Da capital canadense, a Sigma Lithium iniciou sua presença gradualmente em Araçuaí e Itinga. A operação se consolidou com a abertura da mina a céu aberto em Itinga, próxima à comunidade Piauí Poço Dantas, de onde saiu o primeiro carregamento de espodumênio de lítio em julho de 2023.

Desde então, moradores e entidades relatam uma série de impactos e violações: famílias convivendo com ruído intenso, poeira permanente, rachaduras em casas e problemas de saúde; pressão sobre os recursos hídricos em uma das regiões mais secas do estado; licenciamento ambiental marcado por irregularidades, sem cumprimento da Convenção 169 da OIT; acúmulo de pilhas de rejeitos a céu aberto; suspeitas sobre créditos de carbono obtidos pela empresa, investigadas pela Polícia Federal; e demissões em massa de trabalhadores terceirizados. Prefeituras, como a de Itinga, também denunciam que a companhia está há meses sem repassar a Compensação Financeira pela Exploração Mineral (CFEM).

O MAB alerta que o Governo Federal já registrou mais de seis mil processos de exploração mineral em andamento no Vale do Jequitinhonha, o que amplia os riscos para comunidades já historicamente vulnerabilizadas. Diante do aumento das denúncias, o Ministério Público Federal recomendou à Agência Nacional de Mineração (ANM) a suspensão e revisão das autorizações minerárias relacionadas ao lítio no território.

Ato unificado toma as ruas de Araçuaí

Em resposta a esse cenário, a população do Vale organizou um ato que tomou as ruas de Araçuaí. A marcha contou com a participação do bispo diocesano, Dom Geraldo, e de organizações como o Movimento dos Atingidos por Barragens (MAB), Cáritas e Centro de Agricultura Alternativa Vicente Nica (CAV), além de lideranças comunitárias e representantes de comunidades tradicionais.

A manifestação passou por uma das sedes do Ministério Público de Minas Gerais, pela prefeitura, pela praça que concentra os principais bancos e seguiu até o mercado municipal. Ao longo do percurso, os participantes cobraram respeito ao povo do Jequitinhonha, retratação pública pela fala da CEO da Sigma e medidas efetivas para conter as violações provocadas pela mineração.

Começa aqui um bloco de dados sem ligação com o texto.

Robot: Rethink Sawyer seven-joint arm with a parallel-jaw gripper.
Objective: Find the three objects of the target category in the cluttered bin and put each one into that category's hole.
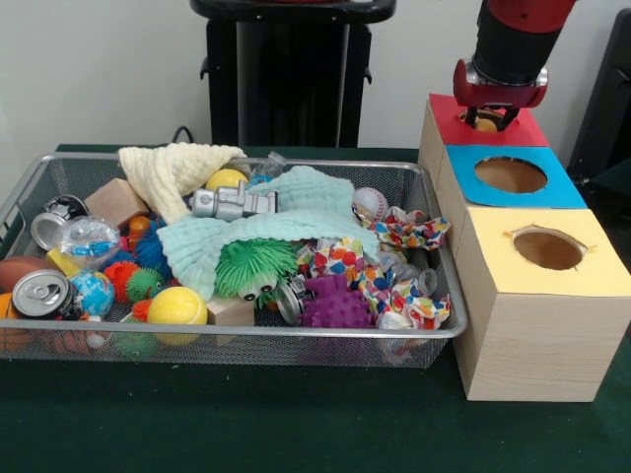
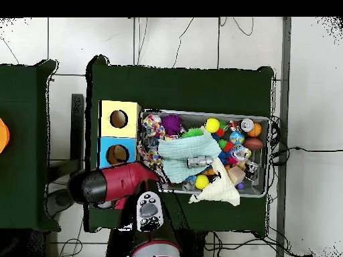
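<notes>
Hovering over the red box point(image 1: 485, 126), the tool point(image 1: 487, 120) sits right above that box's hole, a small orange-tan object point(image 1: 486, 125) between its tips. Whether the tips pinch it or it already lies in the hole, I cannot tell.

Boxes: three in a row, red farthest, then blue point(image 1: 515, 177), then yellow point(image 1: 547, 266), each with a round hole on top. Blue and yellow holes show nothing inside. In the overhead view the arm point(image 2: 114, 184) covers the red box.

Bin point(image 1: 227, 340): wire mesh, just beside the boxes on the green bench point(image 1: 296, 424). Mint cloth point(image 1: 296, 217) draped across the middle, a grey robot toy point(image 1: 235, 203) on top of it. Cream cloth point(image 1: 177, 169) at the far side. A green fuzzy toy with eyes point(image 1: 254, 268) pokes out under the mint cloth. Purple spiky ball point(image 1: 335, 304) near the front rim, a yellow ball point(image 1: 177, 307) further along, a can point(image 1: 41, 293) at the end away from the boxes. Baseball point(image 1: 370, 204) by the far rim, patterned wrappers point(image 1: 409, 235) at the box end.
</notes>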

Ao ocupar as ruas, o povo do Vale do Jequitinhonha reafirma que desenvolvimento não pode significar destruição, racismo e violação de direitos. A marcha em Araçuaí ecoa um recado coletivo: enquanto não houver respeito às comunidades, à água e ao território, o povo do Vale seguirá denunciando a mineração que avança sobre a vida.